Going line by line through the entries below, note each one with "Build", then report how many there are and nothing else.

» **DATA IN THIS EXERCISE**:
________________

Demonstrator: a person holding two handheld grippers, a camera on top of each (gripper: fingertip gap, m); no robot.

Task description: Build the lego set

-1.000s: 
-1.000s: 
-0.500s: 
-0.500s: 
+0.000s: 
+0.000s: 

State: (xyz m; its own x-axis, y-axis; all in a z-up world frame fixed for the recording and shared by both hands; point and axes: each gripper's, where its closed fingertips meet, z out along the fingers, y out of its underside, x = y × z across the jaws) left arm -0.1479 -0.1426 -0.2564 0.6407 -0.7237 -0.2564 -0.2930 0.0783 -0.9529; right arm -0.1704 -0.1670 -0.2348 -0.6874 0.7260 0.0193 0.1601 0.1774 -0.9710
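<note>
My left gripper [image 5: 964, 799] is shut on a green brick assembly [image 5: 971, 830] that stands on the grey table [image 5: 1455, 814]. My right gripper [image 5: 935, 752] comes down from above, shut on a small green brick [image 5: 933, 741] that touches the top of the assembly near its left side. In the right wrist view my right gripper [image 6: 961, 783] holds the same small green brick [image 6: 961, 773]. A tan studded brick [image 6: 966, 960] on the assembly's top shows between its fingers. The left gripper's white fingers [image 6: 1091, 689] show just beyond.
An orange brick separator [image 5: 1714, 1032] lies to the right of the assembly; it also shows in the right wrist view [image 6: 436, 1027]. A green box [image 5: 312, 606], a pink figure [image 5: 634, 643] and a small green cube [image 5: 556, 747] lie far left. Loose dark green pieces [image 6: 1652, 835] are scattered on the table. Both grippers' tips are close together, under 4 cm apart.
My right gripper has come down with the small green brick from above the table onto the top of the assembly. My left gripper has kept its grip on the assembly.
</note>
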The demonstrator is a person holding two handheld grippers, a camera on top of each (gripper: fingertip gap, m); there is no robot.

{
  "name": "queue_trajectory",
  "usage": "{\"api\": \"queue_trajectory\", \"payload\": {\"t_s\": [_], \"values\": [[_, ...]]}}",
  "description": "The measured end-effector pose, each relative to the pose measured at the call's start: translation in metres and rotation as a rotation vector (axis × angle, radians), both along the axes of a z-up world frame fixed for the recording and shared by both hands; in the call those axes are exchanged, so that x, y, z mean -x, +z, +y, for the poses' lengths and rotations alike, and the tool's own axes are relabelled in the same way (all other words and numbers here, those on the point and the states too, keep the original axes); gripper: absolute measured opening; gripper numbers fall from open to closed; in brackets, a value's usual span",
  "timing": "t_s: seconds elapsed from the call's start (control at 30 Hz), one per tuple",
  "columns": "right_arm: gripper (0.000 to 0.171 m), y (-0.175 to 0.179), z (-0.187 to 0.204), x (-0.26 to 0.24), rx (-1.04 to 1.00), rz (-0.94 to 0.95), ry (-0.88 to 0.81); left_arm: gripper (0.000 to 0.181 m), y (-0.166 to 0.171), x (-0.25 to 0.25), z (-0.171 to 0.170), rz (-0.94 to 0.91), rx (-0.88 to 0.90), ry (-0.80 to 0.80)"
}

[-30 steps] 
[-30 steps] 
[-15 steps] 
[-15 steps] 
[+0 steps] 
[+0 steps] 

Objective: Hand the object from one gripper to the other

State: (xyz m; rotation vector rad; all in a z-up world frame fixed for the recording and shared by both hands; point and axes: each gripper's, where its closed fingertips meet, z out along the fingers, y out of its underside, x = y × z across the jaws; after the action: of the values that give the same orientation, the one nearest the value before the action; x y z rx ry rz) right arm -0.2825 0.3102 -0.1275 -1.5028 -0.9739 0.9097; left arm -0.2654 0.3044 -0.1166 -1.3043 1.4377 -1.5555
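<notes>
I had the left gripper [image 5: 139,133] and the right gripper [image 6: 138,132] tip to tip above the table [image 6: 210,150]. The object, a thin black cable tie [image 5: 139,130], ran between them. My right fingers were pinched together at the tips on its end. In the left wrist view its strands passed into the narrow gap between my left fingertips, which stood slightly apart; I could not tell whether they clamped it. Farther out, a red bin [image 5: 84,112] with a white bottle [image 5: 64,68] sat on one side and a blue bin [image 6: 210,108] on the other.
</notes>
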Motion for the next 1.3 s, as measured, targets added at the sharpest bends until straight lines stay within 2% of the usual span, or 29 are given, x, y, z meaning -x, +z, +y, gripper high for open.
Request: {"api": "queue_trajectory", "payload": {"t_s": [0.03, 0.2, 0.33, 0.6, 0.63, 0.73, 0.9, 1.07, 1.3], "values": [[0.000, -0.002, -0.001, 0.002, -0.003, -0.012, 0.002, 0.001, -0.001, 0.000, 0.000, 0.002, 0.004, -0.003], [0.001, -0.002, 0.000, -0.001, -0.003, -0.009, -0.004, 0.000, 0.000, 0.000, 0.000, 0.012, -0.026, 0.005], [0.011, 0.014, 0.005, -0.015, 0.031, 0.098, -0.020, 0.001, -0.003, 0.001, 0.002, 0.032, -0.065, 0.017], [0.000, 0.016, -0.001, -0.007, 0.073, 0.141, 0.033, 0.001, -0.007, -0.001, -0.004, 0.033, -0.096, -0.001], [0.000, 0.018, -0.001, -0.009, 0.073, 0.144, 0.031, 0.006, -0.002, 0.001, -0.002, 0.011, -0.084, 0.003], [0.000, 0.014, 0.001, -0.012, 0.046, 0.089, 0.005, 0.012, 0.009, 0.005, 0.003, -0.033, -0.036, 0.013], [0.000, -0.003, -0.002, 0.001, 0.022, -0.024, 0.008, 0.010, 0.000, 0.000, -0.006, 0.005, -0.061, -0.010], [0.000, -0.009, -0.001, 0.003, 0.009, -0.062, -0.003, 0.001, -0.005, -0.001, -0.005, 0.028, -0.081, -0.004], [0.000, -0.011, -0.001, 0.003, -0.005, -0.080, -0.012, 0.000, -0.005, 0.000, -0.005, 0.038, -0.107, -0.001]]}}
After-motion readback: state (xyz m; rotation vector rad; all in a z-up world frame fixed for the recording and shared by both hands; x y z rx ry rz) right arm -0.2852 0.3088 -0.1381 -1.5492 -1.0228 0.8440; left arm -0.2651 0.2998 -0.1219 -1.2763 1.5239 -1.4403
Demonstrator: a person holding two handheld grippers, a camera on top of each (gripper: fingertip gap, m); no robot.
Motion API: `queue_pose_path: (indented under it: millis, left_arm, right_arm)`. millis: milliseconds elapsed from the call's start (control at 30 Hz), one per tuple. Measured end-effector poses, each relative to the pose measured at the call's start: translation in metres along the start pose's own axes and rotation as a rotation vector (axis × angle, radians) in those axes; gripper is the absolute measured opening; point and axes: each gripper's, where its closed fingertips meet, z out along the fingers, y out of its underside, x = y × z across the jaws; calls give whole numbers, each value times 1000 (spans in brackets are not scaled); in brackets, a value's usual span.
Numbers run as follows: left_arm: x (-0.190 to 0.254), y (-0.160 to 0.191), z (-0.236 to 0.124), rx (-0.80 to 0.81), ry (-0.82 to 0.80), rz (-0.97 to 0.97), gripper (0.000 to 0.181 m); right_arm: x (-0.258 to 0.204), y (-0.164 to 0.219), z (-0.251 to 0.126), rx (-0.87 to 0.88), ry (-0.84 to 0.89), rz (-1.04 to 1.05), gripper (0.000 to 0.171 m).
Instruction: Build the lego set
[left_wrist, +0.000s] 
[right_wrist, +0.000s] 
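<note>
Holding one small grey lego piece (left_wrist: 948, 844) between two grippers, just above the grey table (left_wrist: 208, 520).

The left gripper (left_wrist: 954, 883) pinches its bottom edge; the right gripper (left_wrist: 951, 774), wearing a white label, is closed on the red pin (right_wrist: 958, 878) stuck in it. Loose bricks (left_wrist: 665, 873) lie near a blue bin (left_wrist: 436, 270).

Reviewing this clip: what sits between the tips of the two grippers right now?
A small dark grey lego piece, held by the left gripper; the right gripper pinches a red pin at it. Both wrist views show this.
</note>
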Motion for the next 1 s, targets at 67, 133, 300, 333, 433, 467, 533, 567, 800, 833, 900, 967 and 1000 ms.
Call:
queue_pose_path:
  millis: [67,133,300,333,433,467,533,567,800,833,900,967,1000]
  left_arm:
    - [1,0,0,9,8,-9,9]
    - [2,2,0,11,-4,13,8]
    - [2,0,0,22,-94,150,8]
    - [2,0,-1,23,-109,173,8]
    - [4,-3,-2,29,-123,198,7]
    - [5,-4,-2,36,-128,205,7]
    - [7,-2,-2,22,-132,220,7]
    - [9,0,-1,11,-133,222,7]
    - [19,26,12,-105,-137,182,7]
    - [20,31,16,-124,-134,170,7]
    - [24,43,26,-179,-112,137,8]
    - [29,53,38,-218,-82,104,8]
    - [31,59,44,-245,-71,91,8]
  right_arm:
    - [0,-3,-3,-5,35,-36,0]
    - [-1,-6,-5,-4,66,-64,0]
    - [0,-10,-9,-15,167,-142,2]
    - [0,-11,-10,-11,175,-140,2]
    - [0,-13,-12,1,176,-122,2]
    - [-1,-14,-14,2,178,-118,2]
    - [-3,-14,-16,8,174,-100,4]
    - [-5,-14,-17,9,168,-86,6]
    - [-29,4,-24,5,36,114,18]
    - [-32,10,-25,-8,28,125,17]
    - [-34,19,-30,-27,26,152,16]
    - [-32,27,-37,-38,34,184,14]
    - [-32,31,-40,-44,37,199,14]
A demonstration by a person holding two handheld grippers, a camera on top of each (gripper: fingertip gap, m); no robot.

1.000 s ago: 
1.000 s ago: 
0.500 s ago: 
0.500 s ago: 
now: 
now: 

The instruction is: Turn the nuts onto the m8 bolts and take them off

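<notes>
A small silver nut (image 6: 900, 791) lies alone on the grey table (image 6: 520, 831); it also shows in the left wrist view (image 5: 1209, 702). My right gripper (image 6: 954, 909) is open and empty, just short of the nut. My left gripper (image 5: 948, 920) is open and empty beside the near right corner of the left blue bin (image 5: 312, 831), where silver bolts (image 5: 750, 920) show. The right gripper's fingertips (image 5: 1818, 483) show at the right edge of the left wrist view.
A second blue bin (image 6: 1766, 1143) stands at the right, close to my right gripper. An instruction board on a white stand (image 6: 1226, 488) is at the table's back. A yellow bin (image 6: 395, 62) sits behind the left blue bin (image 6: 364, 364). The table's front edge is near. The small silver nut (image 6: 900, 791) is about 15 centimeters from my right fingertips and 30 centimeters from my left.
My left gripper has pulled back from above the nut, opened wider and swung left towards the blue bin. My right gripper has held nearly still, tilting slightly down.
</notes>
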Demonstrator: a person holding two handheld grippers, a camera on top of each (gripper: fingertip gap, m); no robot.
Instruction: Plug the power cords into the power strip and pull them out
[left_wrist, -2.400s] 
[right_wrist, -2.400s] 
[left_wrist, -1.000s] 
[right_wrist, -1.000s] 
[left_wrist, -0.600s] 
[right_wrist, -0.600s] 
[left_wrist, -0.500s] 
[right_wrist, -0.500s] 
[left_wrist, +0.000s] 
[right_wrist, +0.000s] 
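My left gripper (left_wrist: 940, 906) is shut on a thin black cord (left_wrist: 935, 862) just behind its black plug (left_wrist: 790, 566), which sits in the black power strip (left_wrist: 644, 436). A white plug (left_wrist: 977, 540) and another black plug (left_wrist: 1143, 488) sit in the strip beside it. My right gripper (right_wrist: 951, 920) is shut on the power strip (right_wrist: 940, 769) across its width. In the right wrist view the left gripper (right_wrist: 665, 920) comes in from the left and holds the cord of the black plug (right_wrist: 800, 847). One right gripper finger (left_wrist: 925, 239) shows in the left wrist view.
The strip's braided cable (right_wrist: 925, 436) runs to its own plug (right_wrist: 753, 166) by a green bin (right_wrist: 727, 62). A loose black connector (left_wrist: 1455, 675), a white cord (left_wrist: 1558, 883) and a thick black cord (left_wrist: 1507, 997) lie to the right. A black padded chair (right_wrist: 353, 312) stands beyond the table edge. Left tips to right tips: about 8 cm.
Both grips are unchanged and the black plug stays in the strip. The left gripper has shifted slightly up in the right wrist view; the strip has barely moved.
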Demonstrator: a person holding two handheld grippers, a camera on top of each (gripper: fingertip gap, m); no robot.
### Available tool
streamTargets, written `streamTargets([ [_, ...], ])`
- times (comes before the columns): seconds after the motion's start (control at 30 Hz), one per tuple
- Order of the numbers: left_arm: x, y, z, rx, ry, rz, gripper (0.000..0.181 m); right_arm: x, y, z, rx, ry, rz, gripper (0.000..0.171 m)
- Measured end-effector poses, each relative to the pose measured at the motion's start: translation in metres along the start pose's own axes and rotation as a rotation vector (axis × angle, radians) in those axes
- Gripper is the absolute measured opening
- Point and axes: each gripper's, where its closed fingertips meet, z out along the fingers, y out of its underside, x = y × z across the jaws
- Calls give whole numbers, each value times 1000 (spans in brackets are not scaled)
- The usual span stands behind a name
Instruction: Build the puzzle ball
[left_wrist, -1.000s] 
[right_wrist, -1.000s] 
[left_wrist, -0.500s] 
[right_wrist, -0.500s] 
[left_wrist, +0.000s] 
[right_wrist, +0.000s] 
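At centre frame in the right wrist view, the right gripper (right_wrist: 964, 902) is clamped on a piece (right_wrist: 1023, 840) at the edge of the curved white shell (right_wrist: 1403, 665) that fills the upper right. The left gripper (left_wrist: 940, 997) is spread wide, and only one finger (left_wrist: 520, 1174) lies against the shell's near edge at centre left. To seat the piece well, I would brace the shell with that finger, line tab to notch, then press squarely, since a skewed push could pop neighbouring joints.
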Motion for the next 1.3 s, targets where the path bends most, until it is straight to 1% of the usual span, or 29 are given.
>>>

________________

» **RESPONSE**: 3